Work instruction
With the pictures left out, write out exactly the lines of the listing below that run from the line with "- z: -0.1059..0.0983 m" through the line with "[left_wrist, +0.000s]".
>>>>
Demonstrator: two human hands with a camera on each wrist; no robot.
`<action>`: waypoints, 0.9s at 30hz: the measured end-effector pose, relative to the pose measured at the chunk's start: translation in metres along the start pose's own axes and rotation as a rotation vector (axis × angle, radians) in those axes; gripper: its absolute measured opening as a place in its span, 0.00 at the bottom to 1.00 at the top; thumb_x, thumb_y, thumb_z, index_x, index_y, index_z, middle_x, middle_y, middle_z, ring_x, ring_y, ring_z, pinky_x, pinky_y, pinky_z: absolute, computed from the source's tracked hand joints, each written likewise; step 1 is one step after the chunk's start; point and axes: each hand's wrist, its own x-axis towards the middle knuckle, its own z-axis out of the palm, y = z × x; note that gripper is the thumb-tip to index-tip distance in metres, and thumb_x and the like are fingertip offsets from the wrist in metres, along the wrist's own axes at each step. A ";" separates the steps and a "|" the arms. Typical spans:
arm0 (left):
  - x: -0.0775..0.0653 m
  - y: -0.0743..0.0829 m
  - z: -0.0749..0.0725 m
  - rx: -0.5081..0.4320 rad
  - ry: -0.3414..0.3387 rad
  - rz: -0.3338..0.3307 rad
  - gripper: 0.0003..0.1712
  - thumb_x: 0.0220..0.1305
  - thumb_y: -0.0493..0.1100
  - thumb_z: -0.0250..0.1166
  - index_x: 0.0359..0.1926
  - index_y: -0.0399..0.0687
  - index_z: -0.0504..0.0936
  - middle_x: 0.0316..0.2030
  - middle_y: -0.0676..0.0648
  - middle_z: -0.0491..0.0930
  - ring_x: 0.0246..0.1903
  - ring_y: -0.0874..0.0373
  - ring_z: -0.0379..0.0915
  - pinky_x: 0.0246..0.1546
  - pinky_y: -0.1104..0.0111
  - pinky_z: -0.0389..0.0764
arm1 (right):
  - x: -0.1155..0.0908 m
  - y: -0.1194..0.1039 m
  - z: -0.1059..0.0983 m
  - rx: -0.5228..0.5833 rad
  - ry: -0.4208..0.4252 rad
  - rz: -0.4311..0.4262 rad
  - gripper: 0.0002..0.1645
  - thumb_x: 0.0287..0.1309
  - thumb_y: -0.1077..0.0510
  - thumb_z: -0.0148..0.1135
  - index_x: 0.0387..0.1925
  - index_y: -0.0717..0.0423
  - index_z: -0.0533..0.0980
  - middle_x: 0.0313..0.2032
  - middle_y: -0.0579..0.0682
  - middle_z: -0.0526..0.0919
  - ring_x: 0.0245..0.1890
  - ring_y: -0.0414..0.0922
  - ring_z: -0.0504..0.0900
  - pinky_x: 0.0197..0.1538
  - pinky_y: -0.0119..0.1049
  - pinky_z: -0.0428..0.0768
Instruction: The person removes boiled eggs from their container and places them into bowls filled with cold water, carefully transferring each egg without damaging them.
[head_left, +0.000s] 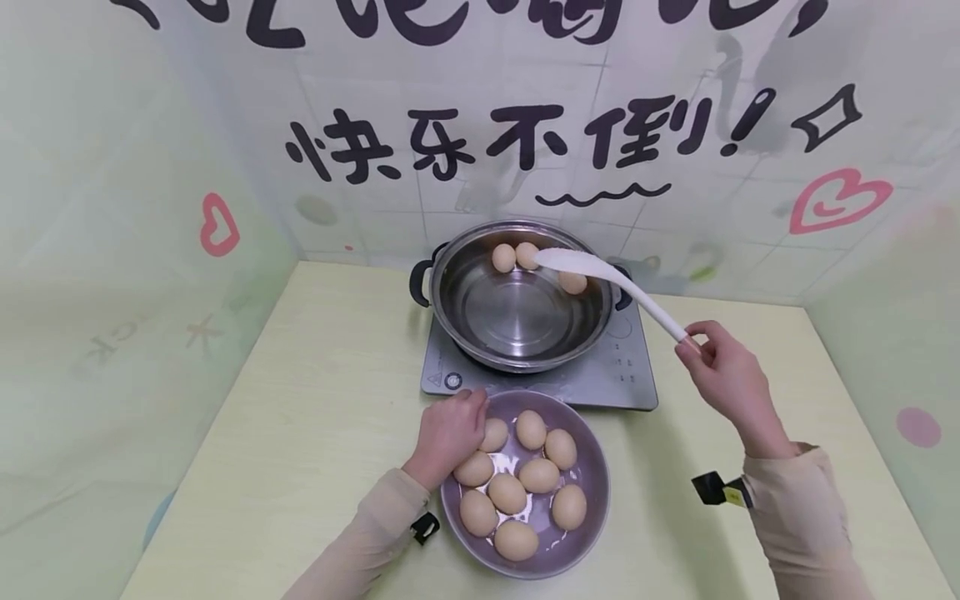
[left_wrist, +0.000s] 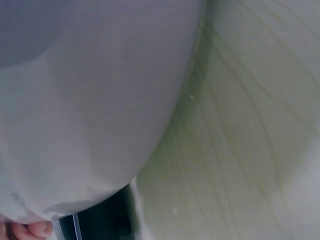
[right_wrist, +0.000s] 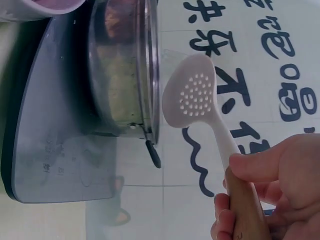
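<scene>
My right hand grips the wooden handle of a white slotted spoon. The spoon's head is over the right back part of a steel pot, where it overlaps an egg in the head view. Two more eggs lie side by side at the pot's back wall, one of them an egg left of the spoon tip. With fingers bent over the rim, my left hand holds a greyish purple bowl at its upper left. Several brown eggs lie in the bowl.
The pot stands on a grey induction cooktop near the back wall, its black handles at the sides. The bowl sits in front of the cooktop on a pale wooden table. Sheeting with printed lettering lines the walls.
</scene>
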 end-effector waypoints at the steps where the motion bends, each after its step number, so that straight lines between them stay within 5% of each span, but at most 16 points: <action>1: 0.000 0.000 0.000 0.000 0.001 0.001 0.10 0.57 0.42 0.59 0.21 0.47 0.72 0.15 0.49 0.71 0.11 0.52 0.68 0.09 0.64 0.65 | 0.003 0.000 0.002 -0.013 0.001 -0.001 0.15 0.63 0.53 0.50 0.46 0.59 0.69 0.18 0.50 0.67 0.14 0.41 0.62 0.18 0.35 0.61; 14: -0.001 0.002 0.000 -0.002 -0.013 -0.021 0.10 0.58 0.43 0.58 0.21 0.46 0.72 0.15 0.49 0.71 0.12 0.51 0.69 0.10 0.63 0.65 | 0.023 -0.005 0.013 -0.125 -0.025 0.001 0.13 0.62 0.54 0.50 0.44 0.58 0.70 0.14 0.46 0.70 0.14 0.43 0.65 0.17 0.36 0.60; 27: 0.000 0.001 0.001 -0.006 -0.014 -0.025 0.10 0.57 0.42 0.59 0.21 0.47 0.72 0.16 0.49 0.72 0.12 0.51 0.70 0.10 0.63 0.65 | 0.020 -0.005 0.000 -0.177 -0.120 0.037 0.16 0.63 0.51 0.47 0.46 0.56 0.72 0.15 0.45 0.72 0.15 0.44 0.65 0.17 0.36 0.59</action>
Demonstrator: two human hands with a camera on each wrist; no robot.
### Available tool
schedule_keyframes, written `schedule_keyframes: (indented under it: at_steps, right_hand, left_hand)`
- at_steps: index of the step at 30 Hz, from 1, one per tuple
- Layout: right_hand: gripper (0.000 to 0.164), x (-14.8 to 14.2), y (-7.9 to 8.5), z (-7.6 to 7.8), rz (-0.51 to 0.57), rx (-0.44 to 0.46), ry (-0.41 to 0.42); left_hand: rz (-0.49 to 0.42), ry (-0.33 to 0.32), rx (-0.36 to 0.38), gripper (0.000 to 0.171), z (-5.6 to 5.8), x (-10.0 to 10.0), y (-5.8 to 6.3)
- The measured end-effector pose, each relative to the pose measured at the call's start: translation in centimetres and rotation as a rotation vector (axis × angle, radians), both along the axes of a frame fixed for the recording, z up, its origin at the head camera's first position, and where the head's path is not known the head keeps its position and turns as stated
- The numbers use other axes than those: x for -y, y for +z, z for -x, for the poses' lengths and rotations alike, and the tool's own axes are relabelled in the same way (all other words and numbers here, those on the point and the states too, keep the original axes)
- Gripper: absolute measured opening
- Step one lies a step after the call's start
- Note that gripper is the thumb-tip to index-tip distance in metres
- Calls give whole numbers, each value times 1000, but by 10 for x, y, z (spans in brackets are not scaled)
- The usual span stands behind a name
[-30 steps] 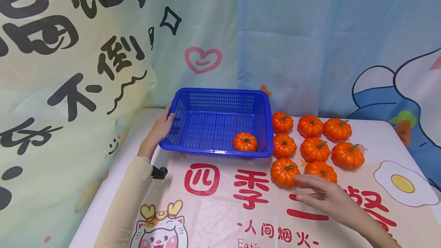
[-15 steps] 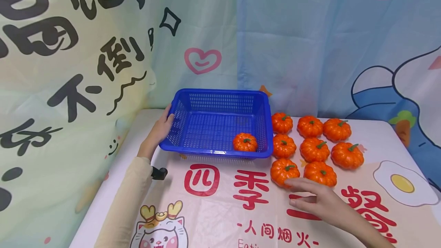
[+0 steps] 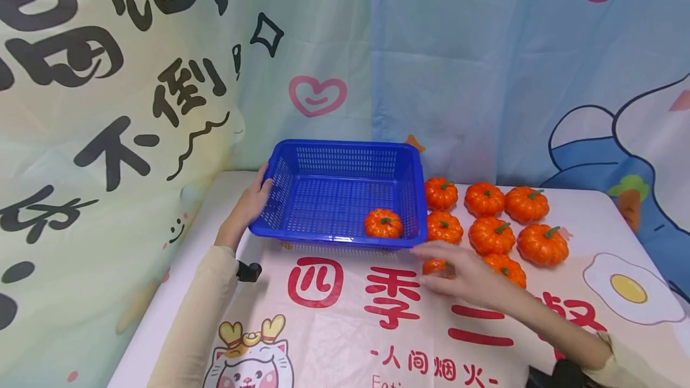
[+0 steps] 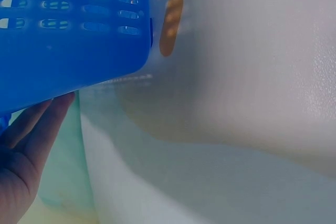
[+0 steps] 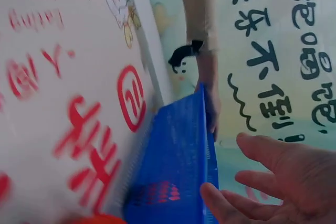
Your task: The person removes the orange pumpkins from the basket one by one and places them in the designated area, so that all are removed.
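Seven pumpkins are seen on the printed tablecloth [image 3: 334, 340] to the right of the blue basket [image 3: 334, 193], and one more pumpkin [image 3: 383, 223] lies inside it at the near right corner. The nearest pumpkin [image 3: 434, 266] on the cloth is half covered by the right hand [image 3: 458, 271], whose fingers are spread and only lightly bent above it; no closed grasp is shown. The basket's left rim is held by the left hand [image 3: 249, 205], thumb hooked over the edge.

For a good pick, the fingers are best brought down around the ribbed sides of the pumpkin rather than its small green stem, and closed evenly, since the glossy surface is judged to be slippery. The neighbouring pumpkin [image 3: 507, 269] sits just beside it and should be left undisturbed. The basket is best kept braced as it is.

From the head view alone the whole layout is given. From the left wrist view only the basket's underside [image 4: 68, 40] and the hand [image 4: 23, 150] beneath it are shown. From the right wrist view the open, spread fingers [image 5: 273, 153] are made plain, with the basket wall [image 5: 178, 171] close by and an orange edge [image 5: 97, 219] at the bottom.
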State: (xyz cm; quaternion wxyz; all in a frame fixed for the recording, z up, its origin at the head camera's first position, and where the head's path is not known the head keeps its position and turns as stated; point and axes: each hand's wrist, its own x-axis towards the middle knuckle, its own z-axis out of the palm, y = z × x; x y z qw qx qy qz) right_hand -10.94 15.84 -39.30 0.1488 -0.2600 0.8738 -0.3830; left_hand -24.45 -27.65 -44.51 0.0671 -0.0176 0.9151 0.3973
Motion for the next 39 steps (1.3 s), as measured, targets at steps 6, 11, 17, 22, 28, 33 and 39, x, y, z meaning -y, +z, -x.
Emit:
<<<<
Answer box
  - z: -0.1059..0.0983 m
  - rx: -0.5228..0.5833 rad
  - ry: -0.4208..0.4252 rad
  - rz: -0.4311..0.4262 rad
  - gripper: 0.0002..0.1645
  - thumb_x: 0.0287..0.1309
  - thumb_y: -0.1077..0.0510
  - thumb_z: -0.0148..0.1135
  - index_x: 0.0387..0.1925
  - index_y: -0.0717..0.0423
  - index_z: -0.0533..0.0980
  - middle_x: 0.0313..0.2032
  - middle_y: -0.0579..0.0682
  - middle_z: -0.0526..0.0919
  - ring_x: 0.0245..0.1890
  - ring_y: -0.0414..0.0922
  - ring_z: -0.0504..0.0900
  - pinky_x: 0.0197..0.1538
  - pinky_y: -0.0119..0.1049
  - pinky_z: -0.0428..0.0768
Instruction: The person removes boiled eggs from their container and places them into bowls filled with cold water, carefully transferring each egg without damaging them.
[head_left, +0.000s] 
[left_wrist, +0.000s] 

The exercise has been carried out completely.